U.S. Pat. No. 3,677,368 (Green, 1972) provides a frame made of tubular material and supported by legs, which allows the frame to rotate downwards even when a downward impact is applied to the frame. A trampoline that does not move is disclosed. The present invention also provides "yieldingly supported" pad means on the frame to cushion the impact of the user hitting the frame.

U.S. Pat. No. 5,336,135 (Keyvani, 1993) consists of a series of trampolines arranged side by side and staggered so that users can jump from the top trampoline to the bottom trampoline. Playground equipment configured in the trampoline is provided. In one embodiment, the trampoline has a rigid support structure except for a portion that bends when an excessive force is applied to the trampoline. The latter embodiment includes a curved "flexure bar" endped with a steel spring to partially absorb the force of impact.

U.S. Pat. No. 6,598,365 (Abraham et al., 2003) describes impact and energy absorbing products for flat surfaces such as floors and walls. The present invention essentially comprises arranging coil springs over the area to be protected. The spring is attached with flared inserts, and these morning glory inserts are inserted into receiving members fixed to a flat surface.

U.S. Pat. No. 6,662,538 (Yoon, 2003) places a plurality of inner leaf springs on the periphery of a nearly circular inner canvas and a plurality of outer leaf springs on the periphery of a nearly circular outer canvas. The so-called "safe" trampoline is described. Attach the inner leaf spring to the inner canvas and the outer leaf spring to the outer canvas with a connecting string.
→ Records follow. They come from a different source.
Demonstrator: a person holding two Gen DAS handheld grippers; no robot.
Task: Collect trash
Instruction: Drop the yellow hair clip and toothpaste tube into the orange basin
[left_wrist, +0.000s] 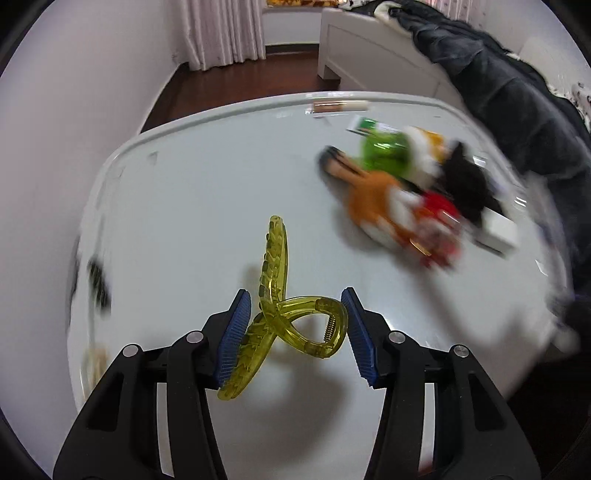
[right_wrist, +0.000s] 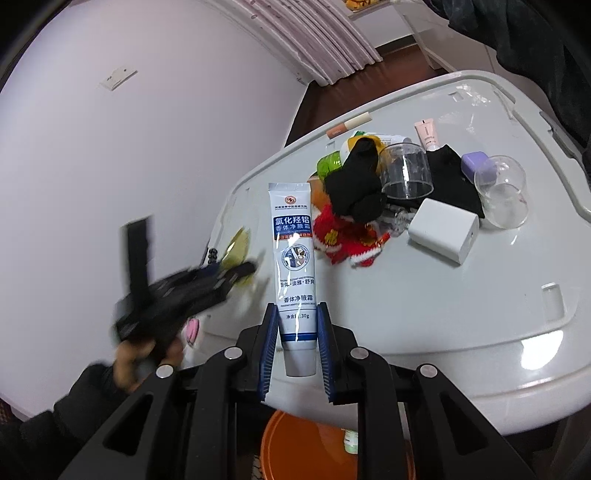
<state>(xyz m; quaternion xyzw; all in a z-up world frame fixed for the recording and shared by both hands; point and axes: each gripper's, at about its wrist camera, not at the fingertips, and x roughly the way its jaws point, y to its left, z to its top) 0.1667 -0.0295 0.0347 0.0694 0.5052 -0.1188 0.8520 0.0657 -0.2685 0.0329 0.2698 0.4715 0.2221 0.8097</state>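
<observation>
A translucent yellow hair claw clip sits between the blue pads of my left gripper, which is shut on it above the white tabletop. The clip stays sharp while the table behind is blurred. In the right wrist view my right gripper is shut on the lower end of a white cream tube that points up and away. The same view shows the left gripper blurred at the table's left edge, with the yellow clip at its tip and a hand behind it.
On the table lies a pile: black sock, red knitted item, two clear cups, white charger block, purple case, pink tube. An orange bucket stands below the table's near edge.
</observation>
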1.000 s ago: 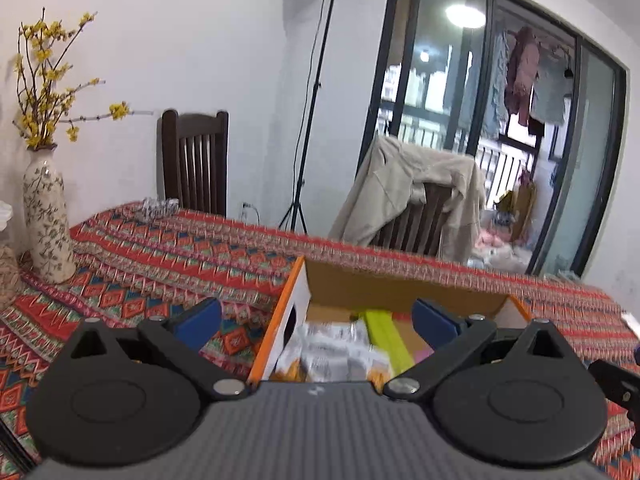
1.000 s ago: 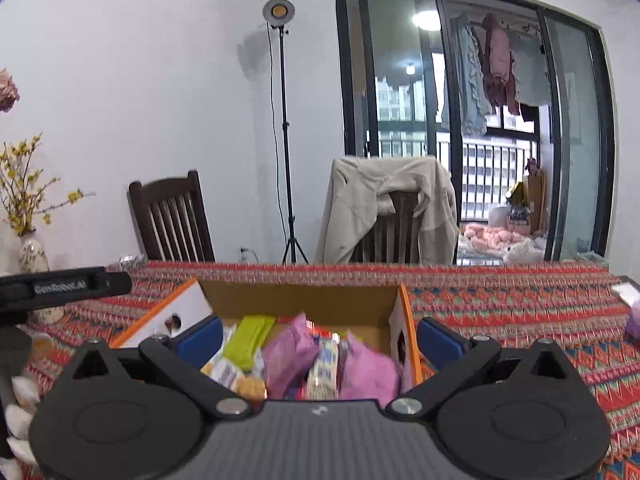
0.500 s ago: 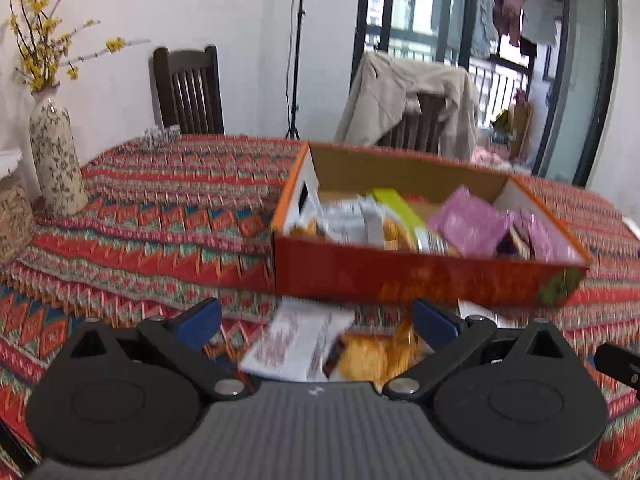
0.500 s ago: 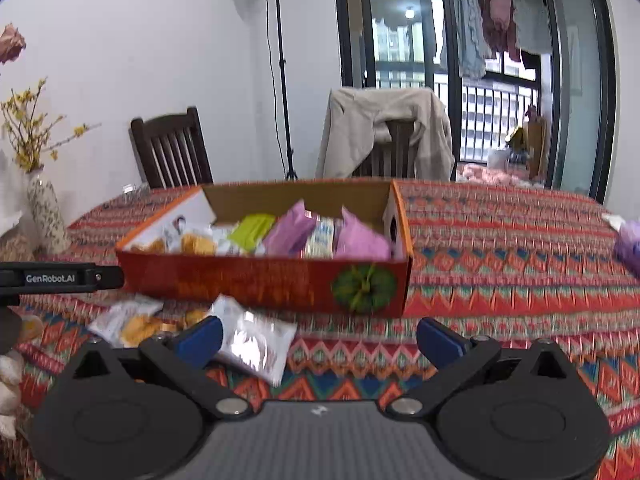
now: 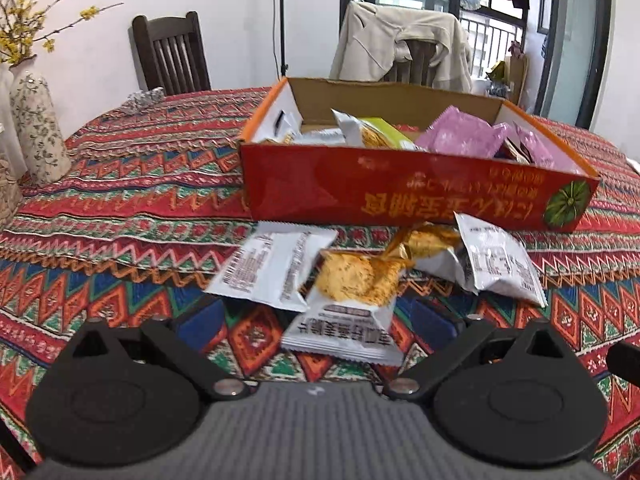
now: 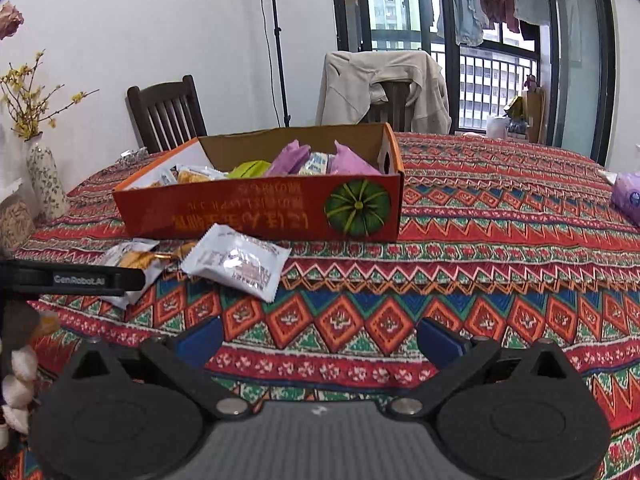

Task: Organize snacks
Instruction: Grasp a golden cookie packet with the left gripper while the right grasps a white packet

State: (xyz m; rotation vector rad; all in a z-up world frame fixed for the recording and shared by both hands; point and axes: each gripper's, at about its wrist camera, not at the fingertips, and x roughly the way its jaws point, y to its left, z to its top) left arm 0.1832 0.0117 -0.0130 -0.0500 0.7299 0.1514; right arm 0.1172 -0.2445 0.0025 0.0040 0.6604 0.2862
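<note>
A red box (image 5: 400,196) sits across the middle of the left wrist frame on a patterned tablecloth (image 5: 120,200), with pink, green and silver packets inside. In front of it, lower centre, lie four loose snack packets (image 5: 344,280), overlapping; the nearest one lies between the spread blue fingers (image 5: 202,322) of the left gripper (image 5: 316,328), whose jaws are wide open around nothing. A vase (image 5: 38,132) stands at the left edge, two chairs at the top, one draped with a beige jacket (image 5: 400,44). In the right wrist frame the right gripper (image 6: 318,338) is open over bare cloth; the left gripper's arm crosses the packets at centre left.
</note>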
U.S. Pat. No. 6,733,420 (Schroeder, 2004) states that a frame formed by square members joined at adjacent corners, including a shoulder and a gusset, and a coil spring located within the frame to the frame. An exercise device consisting of a connected woven bed is disclosed. The plunger in the leg assembly provides additional stroke displacement when using the device.

U.S. Pat. No. 8,668,190 (Heruska et al., 2014) provides a shock absorbing structure with a vertical hollow columnar portion that accommodates the post stretchably. A coil spring is located between the support plate above the vertical hollow column and the top plate connected to the top of the post. When a downward force acts on the top plate, the post retracts into the hollow column and the spring is compressed.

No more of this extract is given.